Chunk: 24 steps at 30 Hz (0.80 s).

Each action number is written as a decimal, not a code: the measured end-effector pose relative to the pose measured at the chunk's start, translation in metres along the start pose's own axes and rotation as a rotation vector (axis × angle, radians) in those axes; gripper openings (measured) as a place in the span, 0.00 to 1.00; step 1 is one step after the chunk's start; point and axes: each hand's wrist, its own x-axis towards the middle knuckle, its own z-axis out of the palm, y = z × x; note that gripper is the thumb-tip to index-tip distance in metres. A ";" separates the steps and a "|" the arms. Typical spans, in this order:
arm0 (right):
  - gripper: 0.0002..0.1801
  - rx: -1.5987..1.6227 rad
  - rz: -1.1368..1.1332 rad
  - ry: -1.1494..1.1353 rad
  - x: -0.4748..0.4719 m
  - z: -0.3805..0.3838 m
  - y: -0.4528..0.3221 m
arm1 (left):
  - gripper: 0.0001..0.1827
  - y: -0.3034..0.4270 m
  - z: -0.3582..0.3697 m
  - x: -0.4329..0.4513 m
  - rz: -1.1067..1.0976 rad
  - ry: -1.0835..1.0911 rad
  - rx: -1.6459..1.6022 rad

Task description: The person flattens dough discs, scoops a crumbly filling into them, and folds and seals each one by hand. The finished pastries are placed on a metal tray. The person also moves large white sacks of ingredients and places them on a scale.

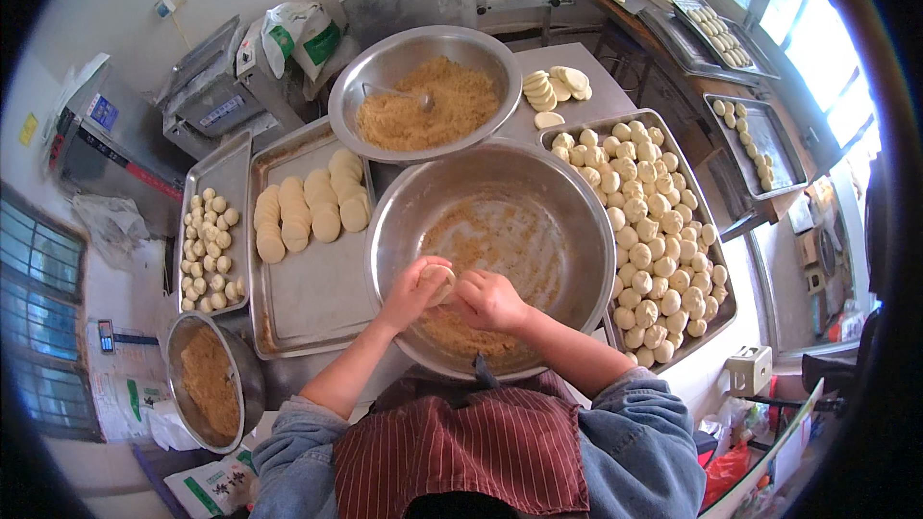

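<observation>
My left hand (414, 295) cups a round piece of pale dough (438, 284) over the near side of a large steel basin (497, 173). Bunched at that dough's right edge are the fingers of my right hand (494, 300). Crumbly golden filling (469, 335) coats the basin's bottom and lies thicker under my hands. To the left, overlapping rows of flat dough rounds (326, 220) rest on a metal tray (310, 310). At right, a second tray (728, 321) is crowded with closed dough balls (660, 245).
Behind the basin stands a steel bowl (425, 151) of filling with a metal utensil (425, 101). More dough rounds (555, 90) sit beside it. Small dough balls (209, 245) fill part of a far-left tray (193, 194). A filling pot (249, 375) stands near my left elbow.
</observation>
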 end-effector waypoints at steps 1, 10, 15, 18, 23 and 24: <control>0.09 -0.059 -0.037 0.032 0.002 -0.003 -0.002 | 0.19 -0.002 0.003 0.001 0.037 0.011 0.028; 0.12 -0.220 -0.163 -0.033 0.011 -0.015 -0.013 | 0.16 0.009 0.000 -0.007 -0.005 -0.032 0.160; 0.11 -0.194 -0.233 -0.087 0.008 -0.019 -0.011 | 0.16 0.008 0.004 -0.007 0.275 -0.007 0.373; 0.10 -0.133 0.059 0.008 0.005 -0.018 -0.010 | 0.17 0.013 0.000 -0.007 0.136 -0.064 0.314; 0.10 -0.071 -0.012 -0.044 -0.001 -0.007 -0.009 | 0.22 0.021 -0.007 -0.008 -0.019 -0.157 0.191; 0.11 -0.081 -0.019 -0.024 -0.002 -0.005 -0.008 | 0.23 0.020 -0.008 -0.009 -0.064 -0.130 0.014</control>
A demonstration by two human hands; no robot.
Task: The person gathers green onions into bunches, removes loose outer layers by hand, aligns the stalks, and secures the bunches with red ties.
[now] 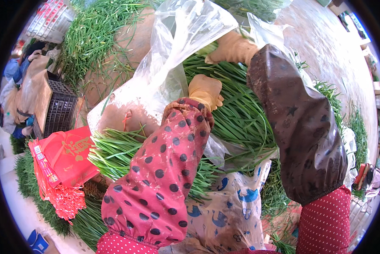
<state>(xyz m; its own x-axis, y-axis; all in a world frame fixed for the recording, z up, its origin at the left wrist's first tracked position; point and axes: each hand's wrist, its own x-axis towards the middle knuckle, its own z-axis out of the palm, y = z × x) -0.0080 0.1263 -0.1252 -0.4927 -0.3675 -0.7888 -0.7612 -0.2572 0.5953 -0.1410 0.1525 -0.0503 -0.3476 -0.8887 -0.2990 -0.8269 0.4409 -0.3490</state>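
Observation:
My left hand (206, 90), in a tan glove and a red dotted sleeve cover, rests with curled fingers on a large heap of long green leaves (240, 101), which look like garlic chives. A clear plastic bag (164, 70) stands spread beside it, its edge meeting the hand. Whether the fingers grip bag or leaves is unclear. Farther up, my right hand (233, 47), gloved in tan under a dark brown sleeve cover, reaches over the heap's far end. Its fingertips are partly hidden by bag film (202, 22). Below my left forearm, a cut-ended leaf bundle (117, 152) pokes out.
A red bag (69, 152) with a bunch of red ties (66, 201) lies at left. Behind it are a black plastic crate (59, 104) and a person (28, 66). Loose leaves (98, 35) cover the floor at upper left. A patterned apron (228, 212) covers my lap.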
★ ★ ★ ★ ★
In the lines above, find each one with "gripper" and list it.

Each action number is written as a decimal, not a code: the measured end-effector pose relative to the pose measured at the chunk's start, translation in metres along the start pose's own axes and rotation as a rotation vector (axis × angle, radians) in those axes; gripper openings (measured) as a place in the span, 0.00 to 1.00; step 1 is one step after the chunk's start; point and axes: each hand's wrist, its own x-axis towards the middle knuckle, its own z-axis out of the palm, y = z × x; note that gripper is the thumb-tip to index-tip distance in metres. A ";" separates the steps and a "|" the arms. Typical spans, in this order:
  - gripper: 0.0002..0.1801
  - gripper: 0.0001..0.1827

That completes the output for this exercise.